- _TASK STATEMENT_: Each line below must be printed exactly as it stands.
****************************************
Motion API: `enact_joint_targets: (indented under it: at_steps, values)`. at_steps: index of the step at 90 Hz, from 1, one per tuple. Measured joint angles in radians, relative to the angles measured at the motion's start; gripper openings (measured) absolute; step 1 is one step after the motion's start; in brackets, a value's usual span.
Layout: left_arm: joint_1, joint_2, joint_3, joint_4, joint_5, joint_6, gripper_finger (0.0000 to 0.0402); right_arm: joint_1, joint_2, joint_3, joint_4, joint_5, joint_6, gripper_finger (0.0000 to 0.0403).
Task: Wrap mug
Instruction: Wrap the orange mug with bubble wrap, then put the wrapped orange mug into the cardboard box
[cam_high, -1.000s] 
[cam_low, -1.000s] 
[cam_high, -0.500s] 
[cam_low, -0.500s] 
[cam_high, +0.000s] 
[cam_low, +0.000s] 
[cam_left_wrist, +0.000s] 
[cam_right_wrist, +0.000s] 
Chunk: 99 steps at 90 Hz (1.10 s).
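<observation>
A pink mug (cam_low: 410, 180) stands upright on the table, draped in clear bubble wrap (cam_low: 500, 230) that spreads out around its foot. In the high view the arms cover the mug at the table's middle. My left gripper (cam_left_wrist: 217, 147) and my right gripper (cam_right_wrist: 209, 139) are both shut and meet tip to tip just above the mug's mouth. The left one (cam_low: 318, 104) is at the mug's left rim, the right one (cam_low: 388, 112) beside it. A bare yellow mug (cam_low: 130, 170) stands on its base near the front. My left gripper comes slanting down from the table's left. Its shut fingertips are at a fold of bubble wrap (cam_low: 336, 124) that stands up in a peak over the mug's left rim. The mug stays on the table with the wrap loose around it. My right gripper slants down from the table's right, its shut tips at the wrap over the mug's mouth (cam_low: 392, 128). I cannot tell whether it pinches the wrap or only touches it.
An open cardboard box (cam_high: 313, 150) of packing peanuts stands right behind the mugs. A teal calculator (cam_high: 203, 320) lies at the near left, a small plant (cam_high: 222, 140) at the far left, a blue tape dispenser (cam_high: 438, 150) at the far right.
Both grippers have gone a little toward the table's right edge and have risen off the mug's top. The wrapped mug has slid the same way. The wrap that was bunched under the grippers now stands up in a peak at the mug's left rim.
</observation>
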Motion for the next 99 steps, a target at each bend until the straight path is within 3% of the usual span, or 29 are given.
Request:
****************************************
- _TASK OUTPUT_:
Motion API: `enact_joint_targets: (indented under it: at_steps, values)`. at_steps: index of the step at 90 Hz, from 1, one per tuple. Measured joint angles in radians, relative to the angles measured at the motion's start; gripper openings (measured) absolute; step 1 is one step after the motion's start; in brackets, a value's usual span.
Layout: left_arm: joint_1, joint_2, joint_3, joint_4, joint_5, joint_6, gripper_finger (0.0000 to 0.0402); right_arm: joint_1, joint_2, joint_3, joint_4, joint_5, joint_6, gripper_finger (0.0000 to 0.0403).
Task: Wrap mug
Instruction: Wrap the orange mug with bubble wrap, then put the wrapped orange mug into the cardboard box
[cam_high, -1.000s] 
[cam_low, -1.000s] 
[cam_high, -0.500s] 
[cam_low, -0.500s] 
[cam_high, +0.000s] 
[cam_low, +0.000s] 
[cam_left_wrist, +0.000s] 
[cam_right_wrist, +0.000s] 
Chunk: 99 steps at 90 Hz (1.10 s).
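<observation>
A pink mug (cam_low: 410, 180) stands upright on the table, draped in clear bubble wrap (cam_low: 500, 230) that spreads out around its foot. In the high view the arms cover the mug at the table's middle. My left gripper (cam_left_wrist: 217, 147) and my right gripper (cam_right_wrist: 209, 139) are both shut and meet tip to tip just above the mug's mouth. The left one (cam_low: 318, 104) is at the mug's left rim, the right one (cam_low: 388, 112) beside it. A bare yellow mug (cam_low: 130, 170) stands on its base near the front. My left gripper comes slanting down from the table's left. Its shut fingertips are at a fold of bubble wrap (cam_low: 336, 124) that stands up in a peak over the mug's left rim. The mug stays on the table with the wrap loose around it. My right gripper slants down from the table's right, its shut tips at the wrap over the mug's mouth (cam_low: 392, 128). I cannot tell whether it pinches the wrap or only touches it.
An open cardboard box (cam_high: 313, 150) of packing peanuts stands right behind the mugs. A teal calculator (cam_high: 203, 320) lies at the near left, a small plant (cam_high: 222, 140) at the far left, a blue tape dispenser (cam_high: 438, 150) at the far right.
Both grippers have gone a little toward the table's right edge and have risen off the mug's top. The wrapped mug has slid the same way. The wrap that was bunched under the grippers now stands up in a peak at the mug's left rim.
</observation>
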Motion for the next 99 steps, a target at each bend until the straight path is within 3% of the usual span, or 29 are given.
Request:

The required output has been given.